By GREGORY ZELLER //
Have you burnt a fortnight on Fortnite? Lost count of your Counter-Strike hours? Are you legendary for your marathon League of Legends sessions?
Congratulations – you’re at major risk for developing blood clots, which can figuratively and literally mean “game over.”
Venous thromboembolisms, known best as blood clots, are serious health risks.
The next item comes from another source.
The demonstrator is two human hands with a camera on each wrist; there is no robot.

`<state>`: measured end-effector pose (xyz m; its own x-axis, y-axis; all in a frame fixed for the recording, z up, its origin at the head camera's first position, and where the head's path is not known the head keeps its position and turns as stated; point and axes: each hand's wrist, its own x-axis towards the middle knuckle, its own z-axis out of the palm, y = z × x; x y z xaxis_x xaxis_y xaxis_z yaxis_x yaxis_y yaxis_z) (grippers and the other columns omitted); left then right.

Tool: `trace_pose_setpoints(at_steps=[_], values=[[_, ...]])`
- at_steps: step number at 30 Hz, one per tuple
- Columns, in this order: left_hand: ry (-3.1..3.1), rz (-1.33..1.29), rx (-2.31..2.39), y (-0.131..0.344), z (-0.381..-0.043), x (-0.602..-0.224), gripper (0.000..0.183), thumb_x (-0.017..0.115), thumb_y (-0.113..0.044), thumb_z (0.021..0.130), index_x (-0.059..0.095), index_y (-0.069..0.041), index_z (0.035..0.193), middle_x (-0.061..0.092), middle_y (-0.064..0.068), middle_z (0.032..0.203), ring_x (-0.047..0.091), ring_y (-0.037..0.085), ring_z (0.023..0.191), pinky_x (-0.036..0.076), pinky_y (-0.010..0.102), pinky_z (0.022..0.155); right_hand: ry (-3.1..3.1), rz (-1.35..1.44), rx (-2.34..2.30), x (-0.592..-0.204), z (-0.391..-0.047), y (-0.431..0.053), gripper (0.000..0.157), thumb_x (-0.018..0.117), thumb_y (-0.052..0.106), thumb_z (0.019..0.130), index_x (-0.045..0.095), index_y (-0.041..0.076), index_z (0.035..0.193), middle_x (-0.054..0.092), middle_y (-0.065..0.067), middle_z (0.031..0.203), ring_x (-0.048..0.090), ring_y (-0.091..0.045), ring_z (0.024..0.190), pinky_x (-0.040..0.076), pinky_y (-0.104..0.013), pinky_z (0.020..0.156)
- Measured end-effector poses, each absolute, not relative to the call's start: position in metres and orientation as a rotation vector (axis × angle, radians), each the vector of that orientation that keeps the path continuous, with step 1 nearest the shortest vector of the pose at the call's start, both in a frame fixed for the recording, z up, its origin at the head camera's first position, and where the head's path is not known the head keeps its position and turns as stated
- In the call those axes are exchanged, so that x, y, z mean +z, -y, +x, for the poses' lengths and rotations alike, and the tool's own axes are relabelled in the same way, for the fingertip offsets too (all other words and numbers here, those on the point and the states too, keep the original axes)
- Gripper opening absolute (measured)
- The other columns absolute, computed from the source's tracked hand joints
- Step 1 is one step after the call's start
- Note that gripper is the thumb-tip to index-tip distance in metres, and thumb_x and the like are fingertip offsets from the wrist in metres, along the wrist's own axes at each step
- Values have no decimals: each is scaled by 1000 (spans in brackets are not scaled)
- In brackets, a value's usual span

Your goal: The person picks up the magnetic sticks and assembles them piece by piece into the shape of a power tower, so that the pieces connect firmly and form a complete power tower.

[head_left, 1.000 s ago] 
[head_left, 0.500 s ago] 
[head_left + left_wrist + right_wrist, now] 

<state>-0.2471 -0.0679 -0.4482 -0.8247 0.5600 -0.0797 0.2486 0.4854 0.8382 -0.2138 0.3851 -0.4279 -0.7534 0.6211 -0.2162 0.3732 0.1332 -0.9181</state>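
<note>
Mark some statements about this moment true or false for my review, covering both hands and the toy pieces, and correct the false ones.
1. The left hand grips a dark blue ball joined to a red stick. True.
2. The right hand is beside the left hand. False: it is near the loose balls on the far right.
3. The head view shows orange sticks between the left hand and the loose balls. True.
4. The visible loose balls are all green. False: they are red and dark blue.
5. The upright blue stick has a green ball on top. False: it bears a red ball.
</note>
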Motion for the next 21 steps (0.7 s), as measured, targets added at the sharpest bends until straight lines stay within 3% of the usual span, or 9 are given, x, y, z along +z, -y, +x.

According to the U.S. Centers for Disease Control and Prevention, clots strike roughly 900,000 Americans annually, and prove fatal for about 100,000.
With deep vein thromboses – blood clots that form in one or more of the body’s deep veins, typically in the legs – on the rise among competitive e-gamers (who typically play between three and 10 hours daily), researchers at the New York Institute of Technology’s Center for Esports Medicine have explored various countermeasures, including short walking breaks and compression sleeves worn below the knees.
“As collegiate eSports continue to grow, we’ve seen that coaches are desperate for information on how to make their players healthier,” noted New York Institute of Technology College of Osteopathic Medicine Professor and Clinical Research Director Joanne Donoghue.

Joanne Donoghue: Don’t just sit there.
With that in mind, the New York Tech researchers – working with experts from London-based eSports organization Fnatics – are endeavoring to learn more about the physiological effects of long, largely sedentary gaming sessions, and the best ways to counteract them.
In 2023, the partners conducted a study examining the use of compression garments around the elbows, concluding that the sleeves reduced fatigue, improved muscle recovery and even heightened in-game performances.
Their latest leg-based findings, published last month in the peer-reviewed American Journal of Physiology-Heart and Circulatory Physiology, suggest moderate benefits from the use of lower-leg compression sleeves – and much larger returns from putting down the controllers and taking a short walk.
This time around, researchers analyzed 10 healthy, college-aged gamers – all ranked eSports players with 500-plus hours of playing time under the virtual belts – over the course of three visits.
During one visit, players engaged in two hours of uninterrupted gameplay with no interventions. In another, players took a six-minute walk at a comfortable pace halfway through their two-hour session. During the third visit, they wore a fitted compression sleeve below the knee while playing continuously for two hours.
Each time, researchers used Doppler ultrasound technology to measure the players’ left popliteal artery, a primary vessel that delivers blood to the knee and lower leg and is prone to blood clots. Data was collected at 30-, 60-, 90- and 120-minute intervals on blood-vessel diameter, blood-flow velocity and blood-flow volume.

Clots to worry about: Blood clots kill tens of thousands of Americans every year. (Source: U.S. Centers for Disease Control and Prevention)
According to the data, blood flow and blood velocity both dropped precipitously during the session with no interventions, with blood-flow volume decreasing by 46 percent after two hours.
The compression sleeves offered modest benefits, with blood flow still decreasing by 31 percent after two hours, while the six-minute walking breaks proved most beneficial, with players experiencing a 20-percent blood-flow decrease at the two-hour mark.
Players were also quizzed about the effects of the walks and sleeves on their gameplay. Only 11 percent of surveyed players said they felt the lower-leg compression sleeves had a positive effect – while 67 percent said they believed the walking break had positive effects.
Researchers hope the new data, combined with the results of last year’s study, will help establish the first health guidelines for collegiate eSports athletes – and even casual gamers who may spend several immobile hours per day enjoying their favorite digital diversion.
“Because eSports [are] not yet [National Collegiate Athletics Association]-regulated, there are no available health regulations like those that exist for traditional sports, such as football,” Donoghue said. “Hopefully, our research will inspire additional studies and conversations that eventually lead to these much-needed rules at the college level.”